Exercise
Only one stretch of the material below is wanted: everything from the line containing "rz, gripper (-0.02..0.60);" down to the line containing "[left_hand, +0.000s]", both ends included. Repeat it exactly and skip the pictures.

Data provided
○ ○ ○

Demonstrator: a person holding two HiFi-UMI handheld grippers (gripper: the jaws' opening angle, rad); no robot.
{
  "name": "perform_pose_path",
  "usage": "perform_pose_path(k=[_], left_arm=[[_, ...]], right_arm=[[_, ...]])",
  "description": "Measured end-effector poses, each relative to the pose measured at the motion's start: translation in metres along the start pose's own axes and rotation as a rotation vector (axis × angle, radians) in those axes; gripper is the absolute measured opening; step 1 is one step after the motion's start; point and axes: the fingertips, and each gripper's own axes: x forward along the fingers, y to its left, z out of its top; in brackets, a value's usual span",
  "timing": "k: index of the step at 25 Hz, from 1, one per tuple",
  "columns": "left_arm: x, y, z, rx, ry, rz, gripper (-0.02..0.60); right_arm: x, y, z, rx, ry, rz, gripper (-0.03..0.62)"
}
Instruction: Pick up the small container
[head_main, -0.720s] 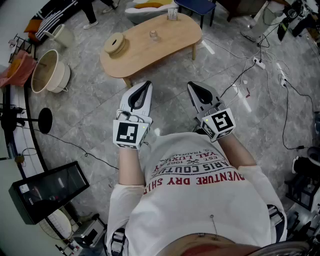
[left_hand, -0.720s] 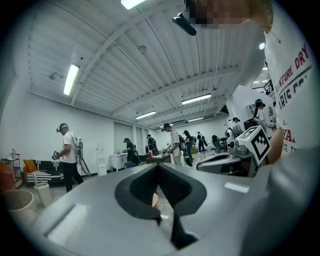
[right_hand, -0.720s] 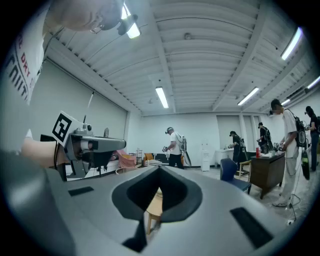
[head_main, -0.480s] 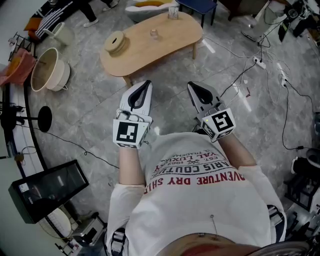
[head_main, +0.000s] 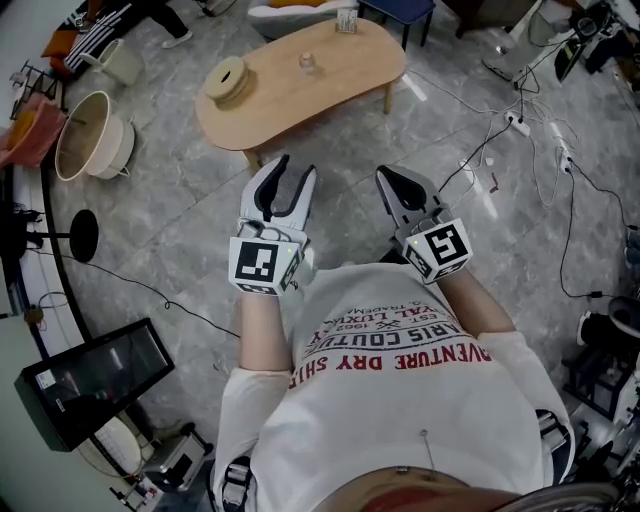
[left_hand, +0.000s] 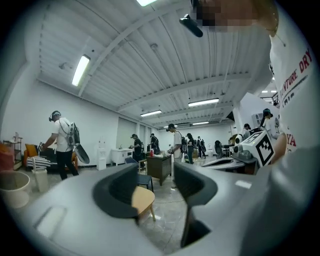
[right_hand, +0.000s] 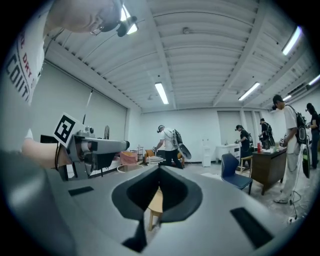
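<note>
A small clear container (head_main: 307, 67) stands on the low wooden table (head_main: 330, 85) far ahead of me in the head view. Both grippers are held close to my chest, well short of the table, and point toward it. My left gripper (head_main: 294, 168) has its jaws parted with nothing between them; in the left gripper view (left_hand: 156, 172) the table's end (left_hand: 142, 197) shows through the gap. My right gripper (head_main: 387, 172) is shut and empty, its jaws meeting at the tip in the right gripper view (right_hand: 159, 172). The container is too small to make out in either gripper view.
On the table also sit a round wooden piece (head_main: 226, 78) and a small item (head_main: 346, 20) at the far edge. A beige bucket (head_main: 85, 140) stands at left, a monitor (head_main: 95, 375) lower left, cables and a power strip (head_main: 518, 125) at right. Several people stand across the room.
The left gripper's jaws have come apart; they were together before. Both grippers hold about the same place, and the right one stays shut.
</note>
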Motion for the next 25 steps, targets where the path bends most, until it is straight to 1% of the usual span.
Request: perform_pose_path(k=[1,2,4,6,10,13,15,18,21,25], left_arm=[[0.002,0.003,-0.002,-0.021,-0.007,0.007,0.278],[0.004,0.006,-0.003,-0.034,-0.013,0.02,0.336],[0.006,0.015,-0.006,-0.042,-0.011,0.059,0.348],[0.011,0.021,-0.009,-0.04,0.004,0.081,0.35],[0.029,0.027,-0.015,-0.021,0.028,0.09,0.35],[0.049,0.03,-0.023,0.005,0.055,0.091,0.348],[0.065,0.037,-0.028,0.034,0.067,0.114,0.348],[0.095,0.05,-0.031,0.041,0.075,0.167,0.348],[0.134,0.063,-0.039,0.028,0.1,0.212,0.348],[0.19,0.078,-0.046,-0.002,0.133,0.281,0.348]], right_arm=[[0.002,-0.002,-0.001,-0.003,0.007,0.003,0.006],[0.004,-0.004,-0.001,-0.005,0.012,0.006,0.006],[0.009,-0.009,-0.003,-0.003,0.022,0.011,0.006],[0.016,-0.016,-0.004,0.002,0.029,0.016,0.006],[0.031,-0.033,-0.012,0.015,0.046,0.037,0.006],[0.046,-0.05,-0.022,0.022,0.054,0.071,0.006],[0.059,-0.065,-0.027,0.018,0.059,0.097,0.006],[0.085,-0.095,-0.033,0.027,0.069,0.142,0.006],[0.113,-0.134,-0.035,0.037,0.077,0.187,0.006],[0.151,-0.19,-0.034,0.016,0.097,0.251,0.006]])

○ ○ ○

Answer box
  "columns": "left_arm: x, y, z, rx, ry, rz, gripper (-0.02..0.60); right_arm: x, y, z, rx, ry, rz, gripper (-0.03..0.62)"
}
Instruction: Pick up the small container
[head_main, -0.720s] 
[left_hand, -0.720s] 
[right_hand, -0.720s] 
[head_main, -0.480s] 
[head_main, +0.000s] 
[left_hand, +0.000s] 

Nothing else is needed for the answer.